PURCHASE AND SALE AGREEMENT

        This Purchase and Sale Agreement dated as of November 19, 2002 (the "Agreement") is among Don Kark (the "Purchaser"), Putnam OTC and Emerging Growth Fund and Putnam Emerging Information Sciences Trust (collectively, the "Sellers").

RECITALS

        WHEREAS, Putnam OTC and Emerging Growth Fund ("Putnam OTC") is the beneficial owner of 763,358 shares of common stock of InfoNow Corporation, held in the name of Muico & Co., the nominee of the custodian for such fund;

        WHEREAS, Putnam Emerging Information Sciences Trust is the beneficial owner of 190,839 shares of common stock of InfoNow Corporation, held in the name of Kane & Co., the nominee of the custodian for such fund (collectively with the shares held by Putnam OTC, the "Shares");

        WHEREAS, the Purchaser desires to purchase from the Sellers, and the Sellers desire to sell to the Purchaser, the number of Shares set forth on the signature page hereto upon the terms and subject to the conditions set forth in this Agreement; and

        WHEREAS, simultaneously with the closing of the purchase and sale of Shares to the Purchaser, the Sellers will be selling the remainder of the Shares to other purchasers pursuant to agreements substantially identical to this Agreement (the "Related Agreements");

AGREEMENT

        NOW THEREFORE, in consideration of the premises and mutual promises herein made, and in consideration of the representations and warranties herein contained, the Purchaser and the Sellers hereby agree as follows:

        1.     PURCHASE AND SALE OF SHARES.

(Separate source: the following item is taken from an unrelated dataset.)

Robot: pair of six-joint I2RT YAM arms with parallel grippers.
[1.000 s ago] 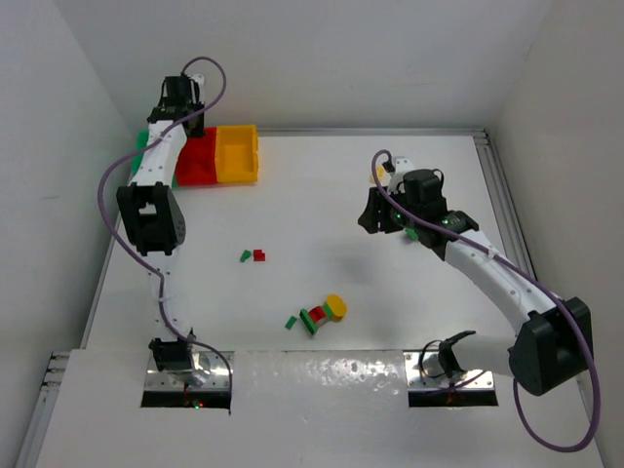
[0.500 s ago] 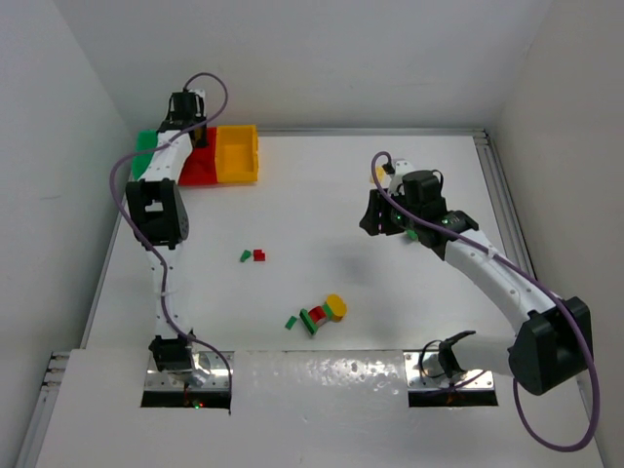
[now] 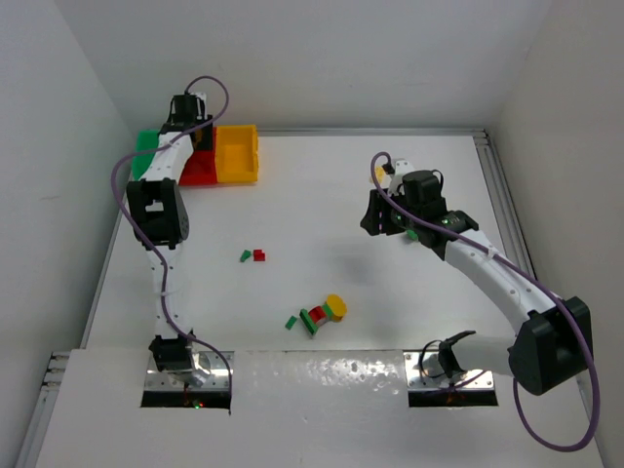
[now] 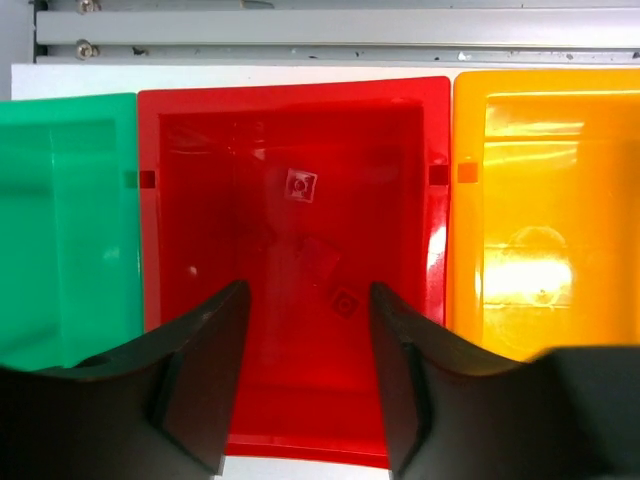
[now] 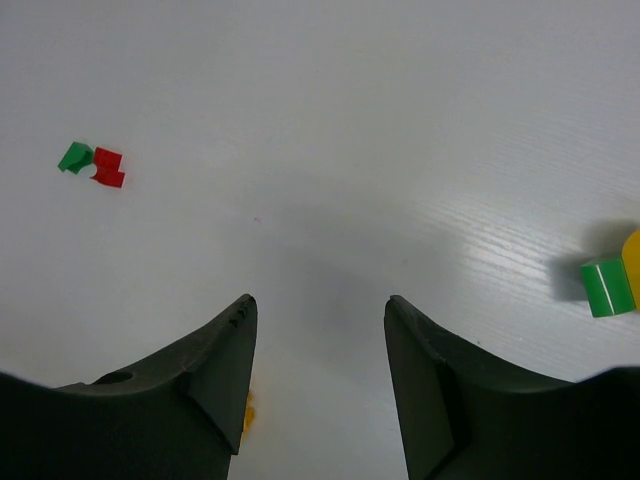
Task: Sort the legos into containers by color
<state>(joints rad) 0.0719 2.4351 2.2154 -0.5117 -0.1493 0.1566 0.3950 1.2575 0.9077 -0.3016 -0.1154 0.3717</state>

            1.1.  Purchase and Sale of Shares. At the Closing (defined hereinafter), subject to the terms and conditions of this Agreement, the Sellers will sell, transfer and deliver to the Purchaser, and the Purchaser will purchase from the Sellers, the number of the Shares set forth on the signature page hereto.

            1.2.  Purchase Price. The aggregate consideration for all of the Shares under this Agreement and the Related Agreements will be six hundred sixty-seven thousand and nine hundred thirty-seven dollars and ninety cents ($667,937.90) (the "Aggregate Purchase Price"). The purchase price to be paid by the Purchaser is set forth on the signature page hereto and shall be equal to the number of Shares set forth on the signature page hereto multiplied by $0.70.

            1.3.  The Closing. The purchase and sale of all of the Shares pursuant to this Agreement and the Related Agreements (the "Closing") will take place at the offices of Ropes & Gray at One International Place, Boston, MA, 02110-2624 on November 27, 2002 (the "Closing Date") or at such other place and on such other date as the parties hereto may agree in writing. The failure to consummate the purchase and sale provided for in this Agreement on the date and time and at the place specified herein will not relieve any party to this Agreement of any obligation under this Agreement.

        2.     DELIVERIES AT CLOSING

            2.1.  At the Closing, the Purchaser and the other purchasers under the Related Agreements will deliver the Aggregate Purchase Price by wire transfer, from a single bank or investment account, of immediately available federal funds in the amounts and to the accounts designated in Exhibit A.

            2.2.  At the Closing, upon confirmation of the receipt of the full amount of the Aggregate Purchase Price in accordance with Section 2.1, the Sellers shall deliver to the Purchaser and the purchasers under the Related Agreements certificates evidencing the Shares duly endorsed for transfer to the Purchaser and the purchasers under the Related Agreements. The obligations of the Sellers to make the deliveries contemplated by this Section 2.2 are expressly conditioned upon the prior receipt in full of the Aggregate Purchase Price. The Purchaser hereby directs that such delivery shall be made by the Seller's sending of the certificates and related stock powers (in separate packages) via Federal Express to the following address: Darren R. Hensley, Hensley & Kim, LLC, 600 17th Street, Suite 2800 South, Denver, CO 80202.

        3.     REPRESENTATIONS AND WARRANTIES OF SELLERS

        Each Seller, severally and not jointly, hereby represents and warrants to the Purchaser, solely as to such Seller, that:

            3.1.  Power and Authority. The execution, delivery and performance by such Seller of this Agreement is within the power and authority of such Seller and has been duly authorized by all necessary action on the part of such Seller. This Agreement has been duly executed and delivered by such Seller and is a legal, valid and binding obligation of such Seller, enforceable against such Seller in accordance with its terms.

            3.2.  Title. Such Seller has good and valid title to the Shares, free and clear of all encumbrances except as are imposed by applicable securities laws. Such Seller has full right, power and authority to transfer and deliver to the Purchaser valid title to the Shares held by such Seller.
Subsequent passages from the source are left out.